---- Information
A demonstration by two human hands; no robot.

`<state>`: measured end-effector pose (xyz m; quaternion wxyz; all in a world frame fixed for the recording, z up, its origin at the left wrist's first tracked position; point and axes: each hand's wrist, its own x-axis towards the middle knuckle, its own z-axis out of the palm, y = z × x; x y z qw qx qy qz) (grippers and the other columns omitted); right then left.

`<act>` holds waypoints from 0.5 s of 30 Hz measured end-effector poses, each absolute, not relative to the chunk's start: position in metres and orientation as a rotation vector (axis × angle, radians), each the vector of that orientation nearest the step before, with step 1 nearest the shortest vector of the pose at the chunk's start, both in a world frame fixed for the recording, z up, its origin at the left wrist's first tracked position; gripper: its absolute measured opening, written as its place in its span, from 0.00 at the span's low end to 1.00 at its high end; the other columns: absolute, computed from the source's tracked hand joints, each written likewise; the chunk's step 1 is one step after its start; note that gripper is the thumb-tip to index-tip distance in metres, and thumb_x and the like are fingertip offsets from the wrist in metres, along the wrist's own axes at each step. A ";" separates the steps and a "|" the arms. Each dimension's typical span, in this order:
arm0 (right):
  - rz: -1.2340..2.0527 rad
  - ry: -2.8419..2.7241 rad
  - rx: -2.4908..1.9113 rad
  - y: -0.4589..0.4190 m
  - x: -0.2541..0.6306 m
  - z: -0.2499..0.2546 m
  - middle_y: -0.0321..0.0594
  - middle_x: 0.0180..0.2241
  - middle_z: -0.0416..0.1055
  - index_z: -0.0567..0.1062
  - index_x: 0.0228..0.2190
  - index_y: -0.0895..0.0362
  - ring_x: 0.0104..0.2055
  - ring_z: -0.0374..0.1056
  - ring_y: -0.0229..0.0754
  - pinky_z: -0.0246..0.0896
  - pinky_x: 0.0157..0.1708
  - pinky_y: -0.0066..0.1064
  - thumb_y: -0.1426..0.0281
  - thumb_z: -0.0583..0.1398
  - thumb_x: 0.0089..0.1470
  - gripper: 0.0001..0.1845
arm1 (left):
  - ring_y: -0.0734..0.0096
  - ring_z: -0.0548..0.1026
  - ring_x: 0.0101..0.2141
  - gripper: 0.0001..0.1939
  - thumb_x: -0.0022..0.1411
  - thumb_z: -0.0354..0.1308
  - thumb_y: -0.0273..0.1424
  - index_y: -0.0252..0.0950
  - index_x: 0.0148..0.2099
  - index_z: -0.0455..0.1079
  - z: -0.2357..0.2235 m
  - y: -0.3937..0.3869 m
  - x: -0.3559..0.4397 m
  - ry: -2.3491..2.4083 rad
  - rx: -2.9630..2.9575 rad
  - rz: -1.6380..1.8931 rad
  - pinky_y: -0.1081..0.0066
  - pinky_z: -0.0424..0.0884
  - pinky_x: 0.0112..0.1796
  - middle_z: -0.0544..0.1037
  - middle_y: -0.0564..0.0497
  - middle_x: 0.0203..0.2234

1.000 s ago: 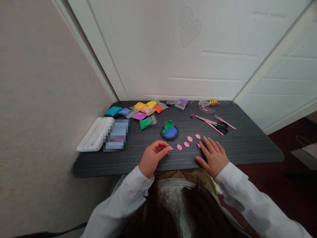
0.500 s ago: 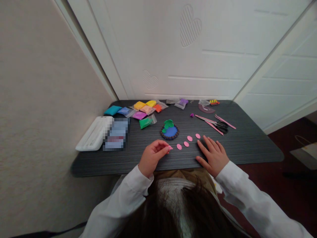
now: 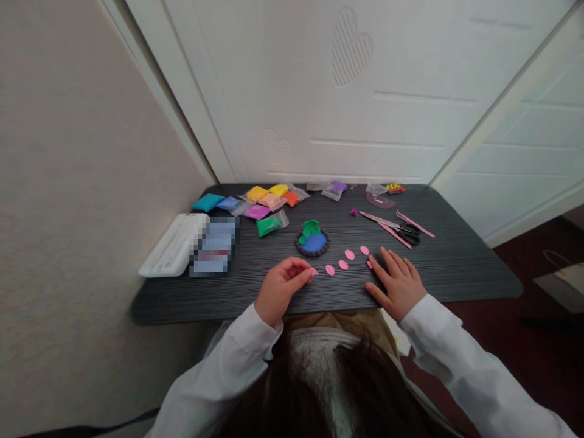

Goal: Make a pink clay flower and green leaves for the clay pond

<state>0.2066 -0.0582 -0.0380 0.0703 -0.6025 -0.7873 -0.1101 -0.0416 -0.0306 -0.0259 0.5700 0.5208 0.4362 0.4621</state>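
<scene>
My left hand (image 3: 285, 289) pinches a small pink clay piece (image 3: 314, 272) between thumb and fingertips, just above the tabletop. To its right, several flat pink clay ovals (image 3: 343, 265) lie in a loose slanting group. My right hand (image 3: 396, 281) rests palm down on the table with its fingers spread. Another small pink piece (image 3: 369, 264) peeks out at its index fingertip, mostly covered. Behind the ovals sits a round clay pond (image 3: 314, 243), blue inside a dark beaded rim, with green leaf shapes (image 3: 311, 228) at its back.
Bags of coloured clay (image 3: 269, 201) line the back left. A white case (image 3: 176, 246) and a blurred-out flat object (image 3: 215, 246) lie at the left. Black-handled scissors (image 3: 406, 230) and pink tweezers (image 3: 415, 224) are at the right, near a purple clay bit (image 3: 353, 212).
My right hand has shifted slightly to the right, uncovering part of a pink piece at its fingertip. The left hand keeps its pinch in the same place.
</scene>
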 end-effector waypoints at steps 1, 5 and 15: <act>-0.318 -2.397 -1.787 -0.059 0.206 -0.038 0.48 0.57 0.46 0.57 0.52 0.54 0.56 0.44 0.52 0.40 0.50 0.48 0.55 0.47 0.50 0.29 | 0.75 0.68 0.27 0.07 0.50 0.55 0.31 0.34 0.32 0.65 -0.026 -0.031 -0.042 1.024 1.226 1.084 0.73 0.64 0.33 0.72 0.52 0.25; -0.259 -2.516 -1.670 -0.063 0.200 -0.036 0.45 0.57 0.44 0.56 0.52 0.52 0.57 0.42 0.51 0.39 0.51 0.47 0.53 0.47 0.49 0.30 | 0.75 0.68 0.28 0.07 0.50 0.55 0.31 0.34 0.32 0.65 -0.026 -0.031 -0.042 1.023 1.241 1.081 0.73 0.63 0.33 0.72 0.52 0.25; -0.279 -2.465 -1.741 -0.064 0.199 -0.038 0.46 0.57 0.45 0.55 0.52 0.53 0.57 0.42 0.50 0.38 0.51 0.47 0.53 0.45 0.49 0.31 | 0.76 0.68 0.28 0.06 0.50 0.55 0.31 0.33 0.32 0.65 -0.028 -0.030 -0.042 1.002 1.213 1.091 0.73 0.64 0.33 0.72 0.52 0.26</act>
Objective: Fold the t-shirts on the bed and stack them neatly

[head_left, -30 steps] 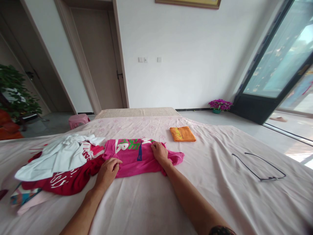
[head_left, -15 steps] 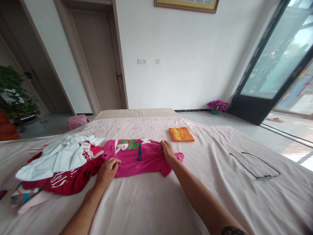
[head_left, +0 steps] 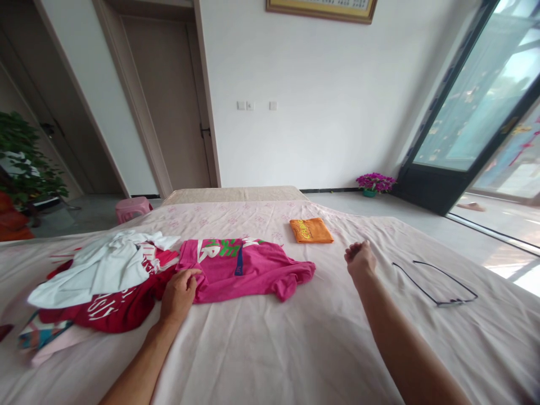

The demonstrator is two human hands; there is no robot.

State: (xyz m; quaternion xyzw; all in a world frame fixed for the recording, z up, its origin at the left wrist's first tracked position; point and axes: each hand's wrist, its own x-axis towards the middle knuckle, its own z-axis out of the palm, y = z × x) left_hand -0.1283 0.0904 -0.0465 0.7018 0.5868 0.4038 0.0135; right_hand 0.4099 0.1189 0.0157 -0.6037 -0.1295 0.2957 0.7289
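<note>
- Clothes pile [head_left: 97, 271]: heaped at left, crowding the pink shirt [head_left: 253, 278] and leaving little room that side.
- Left hand [head_left: 179, 295]: fingers bent over the shirt's left end, presumably steadying it; I cannot tell whether they pinch.
- Shirt: laid fairly flat at its print, right end bunched.
- Glasses [head_left: 458, 302]: right side, a likely obstruction.
- Right hand [head_left: 360, 259]: fingers curled, off the shirt, nothing visible inside; I cannot tell how closed.
- Orange folded garment [head_left: 312, 230]: beyond, apparently kept separate.
- Pink stool [head_left: 133, 208], potted flowers [head_left: 374, 183]: floor, unobstructive.
</note>
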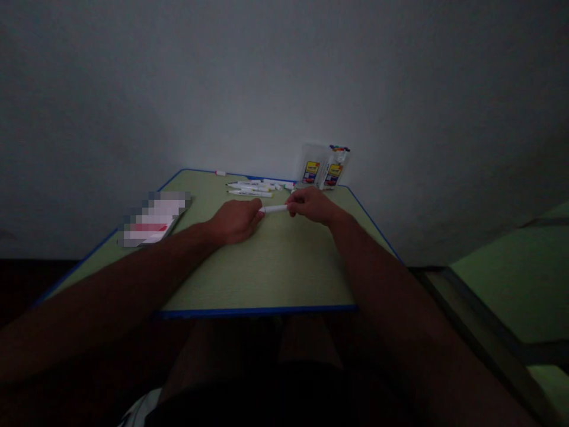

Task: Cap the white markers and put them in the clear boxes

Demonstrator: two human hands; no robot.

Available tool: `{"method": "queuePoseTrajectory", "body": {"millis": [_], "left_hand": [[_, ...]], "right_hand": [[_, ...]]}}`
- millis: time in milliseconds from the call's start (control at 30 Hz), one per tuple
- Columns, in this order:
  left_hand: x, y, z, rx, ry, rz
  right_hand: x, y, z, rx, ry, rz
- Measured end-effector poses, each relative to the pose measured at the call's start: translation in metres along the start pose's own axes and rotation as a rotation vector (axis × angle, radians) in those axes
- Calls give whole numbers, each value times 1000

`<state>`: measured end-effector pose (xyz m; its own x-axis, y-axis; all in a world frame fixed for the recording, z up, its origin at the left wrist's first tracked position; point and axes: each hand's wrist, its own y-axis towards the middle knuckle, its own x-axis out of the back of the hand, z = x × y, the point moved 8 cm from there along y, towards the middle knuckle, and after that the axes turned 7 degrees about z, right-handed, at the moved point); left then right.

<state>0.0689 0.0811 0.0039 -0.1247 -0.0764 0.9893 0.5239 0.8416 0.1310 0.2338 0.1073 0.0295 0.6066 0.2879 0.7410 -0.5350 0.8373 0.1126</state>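
Observation:
A white marker pen [274, 209] is held level between both hands above the green table [267, 273]. My left hand [235, 220] is closed on its left end, knuckles up. My right hand [311, 204] grips the right end with curled fingers. Just beyond the hands lie several more white markers [251, 187] in a loose row near the table's far edge.
A clear plastic marker case [324, 166] with yellow labels stands at the far right corner against the wall. A flat blurred packet [153, 219] lies at the left edge. One small marker cap [220, 173] rests at the far edge. Another green table [511, 284] stands to the right.

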Motion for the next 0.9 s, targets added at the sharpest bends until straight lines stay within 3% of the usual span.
{"method": "queuePoseTrajectory", "body": {"millis": [233,433,633,900], "left_hand": [[14,5,3,-76,-335,-148],[16,3,19,24,-584,-284],[16,4,28,69,-613,-309],[16,4,38,102,-570,-323]], "right_hand": [[5,-5,-11,-34,32,-35],[2,-4,-28,-74,164,-25],[7,-7,-33,-94,298,-63],[21,-8,-48,-90,490,-214]]}}
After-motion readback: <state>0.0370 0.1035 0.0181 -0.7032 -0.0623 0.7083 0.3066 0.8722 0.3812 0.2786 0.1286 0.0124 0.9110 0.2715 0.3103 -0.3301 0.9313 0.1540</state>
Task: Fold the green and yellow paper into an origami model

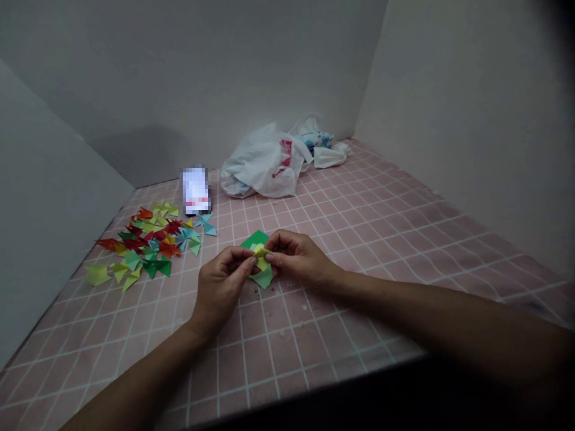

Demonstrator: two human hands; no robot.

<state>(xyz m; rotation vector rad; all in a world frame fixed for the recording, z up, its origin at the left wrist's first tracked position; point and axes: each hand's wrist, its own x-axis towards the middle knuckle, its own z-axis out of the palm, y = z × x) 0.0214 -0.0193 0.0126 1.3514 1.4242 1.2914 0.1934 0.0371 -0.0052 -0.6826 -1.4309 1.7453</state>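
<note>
Between my two hands is a small piece of folded yellow paper (261, 254). My left hand (223, 280) pinches its left side with thumb and forefinger. On the other side, my right hand (302, 258) grips it the same way, thumb below and fingers curled. Just behind and under the yellow piece lie green sheets of paper (257, 239), a darker one at the back. A paler green piece (263, 278) shows in front, partly hidden by the hands and the yellow paper.
To the left lies a pile of folded paper shapes (153, 230) in several colours. Behind it a lit phone (196, 190) is propped up. White plastic bags (267, 161) sit at the back against the wall. A pink checked surface (359, 239) spreads between grey walls.
</note>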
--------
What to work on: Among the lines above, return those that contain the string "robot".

Answer to this problem:
A demonstration by two human hands; no robot.
The demonstrator is two human hands; there is no robot.
Demonstrator: two human hands; no robot.
Demonstrator: two human hands; no robot.

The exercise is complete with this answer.